— WHAT YOU HAVE TO DO —
Every line of the material below, from the top through the line with "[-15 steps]", should be reproduced exactly.

— RAW DATA —

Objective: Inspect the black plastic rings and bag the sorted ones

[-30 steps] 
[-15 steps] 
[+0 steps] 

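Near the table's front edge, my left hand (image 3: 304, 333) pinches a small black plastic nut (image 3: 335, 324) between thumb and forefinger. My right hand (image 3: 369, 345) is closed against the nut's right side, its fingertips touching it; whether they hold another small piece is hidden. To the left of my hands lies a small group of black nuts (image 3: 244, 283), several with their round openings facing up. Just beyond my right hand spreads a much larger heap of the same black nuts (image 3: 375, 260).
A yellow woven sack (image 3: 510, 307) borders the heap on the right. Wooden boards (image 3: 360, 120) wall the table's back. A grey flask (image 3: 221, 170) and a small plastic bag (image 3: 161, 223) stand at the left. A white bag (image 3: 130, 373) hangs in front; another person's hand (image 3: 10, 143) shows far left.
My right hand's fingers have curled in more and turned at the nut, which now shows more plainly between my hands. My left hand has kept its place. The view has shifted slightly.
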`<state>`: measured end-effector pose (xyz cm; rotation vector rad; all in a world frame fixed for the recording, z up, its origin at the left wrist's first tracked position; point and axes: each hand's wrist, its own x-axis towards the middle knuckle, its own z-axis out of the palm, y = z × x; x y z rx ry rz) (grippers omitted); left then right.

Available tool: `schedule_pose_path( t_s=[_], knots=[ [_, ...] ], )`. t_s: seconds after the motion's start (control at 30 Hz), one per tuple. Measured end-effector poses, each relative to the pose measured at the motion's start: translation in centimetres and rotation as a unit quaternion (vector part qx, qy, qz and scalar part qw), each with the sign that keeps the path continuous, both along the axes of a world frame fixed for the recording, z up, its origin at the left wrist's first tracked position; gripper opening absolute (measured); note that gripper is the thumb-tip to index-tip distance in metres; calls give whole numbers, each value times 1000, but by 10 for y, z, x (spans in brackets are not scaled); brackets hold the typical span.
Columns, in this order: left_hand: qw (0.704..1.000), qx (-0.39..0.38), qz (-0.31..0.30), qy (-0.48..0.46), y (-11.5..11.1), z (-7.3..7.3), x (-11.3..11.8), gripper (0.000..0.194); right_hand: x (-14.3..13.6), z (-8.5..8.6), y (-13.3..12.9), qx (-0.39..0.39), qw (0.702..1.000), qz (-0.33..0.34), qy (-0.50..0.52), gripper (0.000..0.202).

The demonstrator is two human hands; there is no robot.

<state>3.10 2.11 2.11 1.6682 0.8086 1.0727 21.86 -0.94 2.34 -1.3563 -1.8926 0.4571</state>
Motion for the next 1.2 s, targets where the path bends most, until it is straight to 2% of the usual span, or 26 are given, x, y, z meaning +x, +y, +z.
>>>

— YOUR SOLUTION —
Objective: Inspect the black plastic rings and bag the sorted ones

[-30 steps] 
[-15 steps] 

This exercise has no more to it.